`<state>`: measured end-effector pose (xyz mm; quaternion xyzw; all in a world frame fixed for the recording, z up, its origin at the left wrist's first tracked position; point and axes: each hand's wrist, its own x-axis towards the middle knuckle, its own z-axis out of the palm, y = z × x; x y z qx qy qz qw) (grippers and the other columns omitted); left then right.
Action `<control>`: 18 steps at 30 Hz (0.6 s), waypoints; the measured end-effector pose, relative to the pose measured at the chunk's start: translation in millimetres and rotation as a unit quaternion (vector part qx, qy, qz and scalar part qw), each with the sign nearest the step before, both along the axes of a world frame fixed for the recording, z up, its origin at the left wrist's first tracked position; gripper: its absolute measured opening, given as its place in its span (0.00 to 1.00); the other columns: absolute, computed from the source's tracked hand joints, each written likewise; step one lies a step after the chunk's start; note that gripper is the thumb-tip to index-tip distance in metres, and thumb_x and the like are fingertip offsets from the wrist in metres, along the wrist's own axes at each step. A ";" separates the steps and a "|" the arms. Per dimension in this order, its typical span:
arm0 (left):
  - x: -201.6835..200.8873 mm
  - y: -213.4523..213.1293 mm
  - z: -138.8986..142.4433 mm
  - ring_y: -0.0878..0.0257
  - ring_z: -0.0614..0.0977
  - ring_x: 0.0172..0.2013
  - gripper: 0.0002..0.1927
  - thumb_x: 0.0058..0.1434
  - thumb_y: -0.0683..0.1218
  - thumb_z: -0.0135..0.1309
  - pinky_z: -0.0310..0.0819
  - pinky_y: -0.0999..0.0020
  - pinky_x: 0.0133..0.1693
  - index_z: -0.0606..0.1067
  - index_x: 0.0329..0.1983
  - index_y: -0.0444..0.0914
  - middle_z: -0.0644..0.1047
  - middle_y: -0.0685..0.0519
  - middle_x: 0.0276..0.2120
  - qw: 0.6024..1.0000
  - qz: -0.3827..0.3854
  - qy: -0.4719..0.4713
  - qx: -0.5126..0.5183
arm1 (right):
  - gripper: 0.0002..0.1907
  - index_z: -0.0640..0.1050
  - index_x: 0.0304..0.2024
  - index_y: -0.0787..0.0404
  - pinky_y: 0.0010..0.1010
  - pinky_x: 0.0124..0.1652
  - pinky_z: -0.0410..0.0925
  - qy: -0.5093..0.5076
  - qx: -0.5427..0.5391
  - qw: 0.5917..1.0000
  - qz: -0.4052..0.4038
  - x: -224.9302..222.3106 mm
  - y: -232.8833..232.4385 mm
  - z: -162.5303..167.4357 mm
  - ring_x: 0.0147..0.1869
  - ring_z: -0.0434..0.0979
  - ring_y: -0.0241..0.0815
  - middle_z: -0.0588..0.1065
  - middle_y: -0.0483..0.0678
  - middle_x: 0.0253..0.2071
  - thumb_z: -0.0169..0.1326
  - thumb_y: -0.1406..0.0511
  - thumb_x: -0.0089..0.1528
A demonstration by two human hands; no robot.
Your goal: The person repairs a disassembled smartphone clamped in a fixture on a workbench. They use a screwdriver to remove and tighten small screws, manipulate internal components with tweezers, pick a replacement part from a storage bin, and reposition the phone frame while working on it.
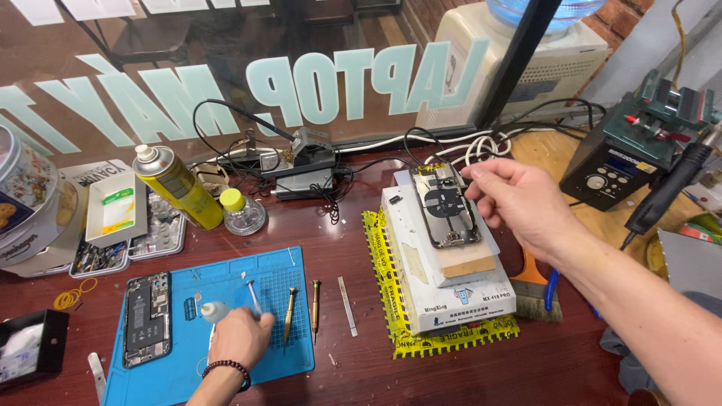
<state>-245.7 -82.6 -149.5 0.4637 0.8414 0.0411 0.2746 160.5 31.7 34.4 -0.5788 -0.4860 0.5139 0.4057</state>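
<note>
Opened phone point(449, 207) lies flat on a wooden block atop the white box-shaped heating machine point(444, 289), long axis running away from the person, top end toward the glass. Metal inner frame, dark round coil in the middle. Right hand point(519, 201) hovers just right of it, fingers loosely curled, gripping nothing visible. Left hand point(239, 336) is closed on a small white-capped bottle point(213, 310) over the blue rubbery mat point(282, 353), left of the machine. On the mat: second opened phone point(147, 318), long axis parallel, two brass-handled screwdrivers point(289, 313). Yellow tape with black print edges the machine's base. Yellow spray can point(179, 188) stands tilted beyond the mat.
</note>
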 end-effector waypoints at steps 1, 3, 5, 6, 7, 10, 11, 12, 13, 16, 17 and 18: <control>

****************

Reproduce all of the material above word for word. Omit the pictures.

Answer box
`<state>`: measured end-effector pose (xyz mm; quaternion xyzw; all in a world frame fixed for the recording, z up, its origin at the left wrist's first tracked position; point and axes: each hand's wrist, its own x-axis towards the middle knuckle, its own z-axis out of the palm, y = z × x; x y z qx qy qz qw) (grippers and the other columns omitted); left then right.
Action `<control>`: 18 steps at 30 Hz (0.6 s), waypoints; the measured end-effector pose, relative to the pose measured at the chunk's start: translation in millimetres and rotation as a unit quaternion (vector part qx, qy, qz and scalar part qw), each with the sign nearest the step before, both along the axes of a world frame fixed for the recording, z up, its origin at the left wrist's first tracked position; gripper: its absolute measured opening, given as its place in its span (0.00 to 1.00); the other columns: absolute, computed from the source's tracked hand joints, each written likewise; step one lies a step after the chunk's start; note that gripper is the thumb-tip to index-tip distance in metres, and thumb_x and the like are fingertip offsets from the wrist in metres, along the wrist's own axes at each step. A ";" separates the steps and a "|" the arms. Per dimension in this order, its typical span:
arm0 (left):
  - x: -201.6835..200.8873 mm
  - y: -213.4523..213.1293 mm
  - z: -138.8986..142.4433 mm
  - ring_y: -0.0878..0.0257
  - ring_z: -0.0614..0.0977
  - ring_x: 0.0172..0.2013
  - gripper: 0.0002..0.1927
  - thumb_x: 0.0058..0.1434
  - thumb_y: -0.0683..0.1218
  - thumb_z: -0.0135..0.1309
  - pinky_z: -0.0310..0.0819
  - pinky_y: -0.0999..0.0020
  - pinky_x: 0.0133..0.1693
  - index_z: -0.0606..0.1067
  - index_x: 0.0329..0.1983
  - index_y: -0.0444..0.0914
  - middle_z: -0.0644..0.1047
  - middle_y: -0.0685..0.0519
  - middle_x: 0.0276..0.2120
  - qw: 0.6024..1.0000
  - qz: -0.3827..0.3854
  - qy: -0.4719..0.4713
  - qx: -0.5126..0.5183
arm1 (right):
  - gripper: 0.0002..0.1907
  - index_z: -0.0640..0.1050
  - index_x: 0.0304..0.2024
  - index_y: -0.0787..0.0404
  - pinky_y: 0.0010..0.1010
  - pinky_x: 0.0124..0.1652
  - pinky_z: -0.0410..0.0925
  - qy: -0.5093..0.5076
  - qx: -0.5427..0.5391
  - qw: 0.5917..1.0000
  - qz: -0.4052..0.4038
  - x: -224.9302..222.3106 mm
  - y: -232.8833..232.4385 mm
  - z: -162.5303..167.4357 mm
  - ring_x: 0.0147..0.1869
  - ring_z: -0.0434..0.0979
  - ring_y: -0.0241..0.0815
  - middle_z: -0.0588..0.1065
  - middle_y: -0.0483..0.0678
  - middle_x: 0.0253..0.2071
  - thumb_z: -0.0169..0.1326
  - thumb_y: -0.1406..0.0511
  - thumb_x: -0.0089..0.1528
A demonstration by two human hands; no robot.
Your goal: The person repairs a disassembled smartphone clamped in a fixture on a workbench. They use a screwdriver to remove and tighten small screws, manipulate internal components with tweezers, pick a replacement part from a storage bin, and reposition the phone frame while working on it.
<state>-245.7 -82.6 -149.5 0.4637 0.8414 0.0411 0.2746 160.5 31.7 34.4 -0.5788 -0.4860 0.5139 0.4057</state>
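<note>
Opened phone point(449, 207) lies flat on a wooden block atop the white box-shaped heating machine point(444, 289), long axis running away from the person, top end toward the glass. Metal inner frame, dark round coil in the middle. Right hand point(519, 201) hovers just right of it, fingers loosely curled, gripping nothing visible. Left hand point(239, 336) is closed on a small white-capped bottle point(213, 310) over the blue rubbery mat point(282, 353), left of the machine. On the mat: second opened phone point(147, 318), long axis parallel, two brass-handled screwdrivers point(289, 313). Yellow tape with black print edges the machine's base. Yellow spray can point(179, 188) stands tilted beyond the mat.
</note>
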 end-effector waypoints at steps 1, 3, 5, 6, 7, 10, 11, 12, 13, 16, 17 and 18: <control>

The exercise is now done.